Mungkin timbul pertanyaan, apa perbedaan antara start-up dan bisnis biasa? Meskipun pada dasarnya tidak ada perbedaan mendasar yang signifikan antara keduanya, namun perbedaan dapat diidentifikasi melalui aspek-aspek tertentu. Dalam artikel ini, kita akan menjelajahi 5 perbedaan kunci antara start-up dan bisnis biasa, menyediakan wawasan mendalam untuk membantu anda memahami dinamika setiap entitas bisnis.

Mengenal Apa Itu Startup ?

5 Perbedaan Startup Dengan Bisnis Biasa

5 Perbedaan Startup Dengan Bisnis Biasa

Startup adalah istilah yang telah menjadi semakin populer dalam beberapa tahun terakhir, khususnya di era digital. Pada dasarnya, start-up adalah perusahaan yang masih dalam tahap merintis. Startup adalah perusahaan rintisan yang belum lama beroperasi. Dalam konteks perkembangan teknologi, istilah ini sering dikaitkan dengan perusahaan yang baru berdiri dan seringkali memiliki fokus pada inovasi dan pertumbuhan yang cepat.

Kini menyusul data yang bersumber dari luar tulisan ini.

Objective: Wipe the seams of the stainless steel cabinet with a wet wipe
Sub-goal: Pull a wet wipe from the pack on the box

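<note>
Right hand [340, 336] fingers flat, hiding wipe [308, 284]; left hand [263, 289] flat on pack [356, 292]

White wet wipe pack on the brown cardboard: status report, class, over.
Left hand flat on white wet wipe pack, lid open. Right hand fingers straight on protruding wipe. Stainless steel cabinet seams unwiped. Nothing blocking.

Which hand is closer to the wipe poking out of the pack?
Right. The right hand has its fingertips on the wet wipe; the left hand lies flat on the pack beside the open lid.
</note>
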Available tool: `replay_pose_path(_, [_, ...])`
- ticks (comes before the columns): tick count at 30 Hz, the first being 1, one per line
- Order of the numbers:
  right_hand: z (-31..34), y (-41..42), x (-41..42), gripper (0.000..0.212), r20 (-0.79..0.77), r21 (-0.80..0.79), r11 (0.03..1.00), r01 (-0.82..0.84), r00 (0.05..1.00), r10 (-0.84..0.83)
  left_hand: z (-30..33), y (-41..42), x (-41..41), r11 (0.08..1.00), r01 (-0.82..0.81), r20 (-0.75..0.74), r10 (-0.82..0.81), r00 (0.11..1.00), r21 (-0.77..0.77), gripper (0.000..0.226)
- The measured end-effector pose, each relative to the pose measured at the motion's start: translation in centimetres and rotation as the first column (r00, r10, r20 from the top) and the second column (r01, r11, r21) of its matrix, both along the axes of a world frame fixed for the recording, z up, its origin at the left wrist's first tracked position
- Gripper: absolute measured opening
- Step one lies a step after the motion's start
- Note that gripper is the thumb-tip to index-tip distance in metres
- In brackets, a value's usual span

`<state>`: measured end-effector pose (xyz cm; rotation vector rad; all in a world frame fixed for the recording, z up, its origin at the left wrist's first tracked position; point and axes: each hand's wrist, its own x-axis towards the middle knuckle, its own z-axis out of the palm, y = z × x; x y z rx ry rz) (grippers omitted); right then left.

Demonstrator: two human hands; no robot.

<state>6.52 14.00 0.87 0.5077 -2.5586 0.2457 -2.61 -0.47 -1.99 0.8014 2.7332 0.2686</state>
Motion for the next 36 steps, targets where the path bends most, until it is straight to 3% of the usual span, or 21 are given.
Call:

Perkembangan start-up di Indonesia, seperti di banyak negara lain, sering kali dipicu oleh dorongan untuk memanfaatkan teknologi sebagai solusi. Mereka mungkin menggunakan teknologi sebagai fondasi untuk produk atau layanan mereka, memanfaatkan perangkat lunak, platform online, dan pendekatan teknologi lainnya untuk memberikan nilai tambah kepada pelanggan.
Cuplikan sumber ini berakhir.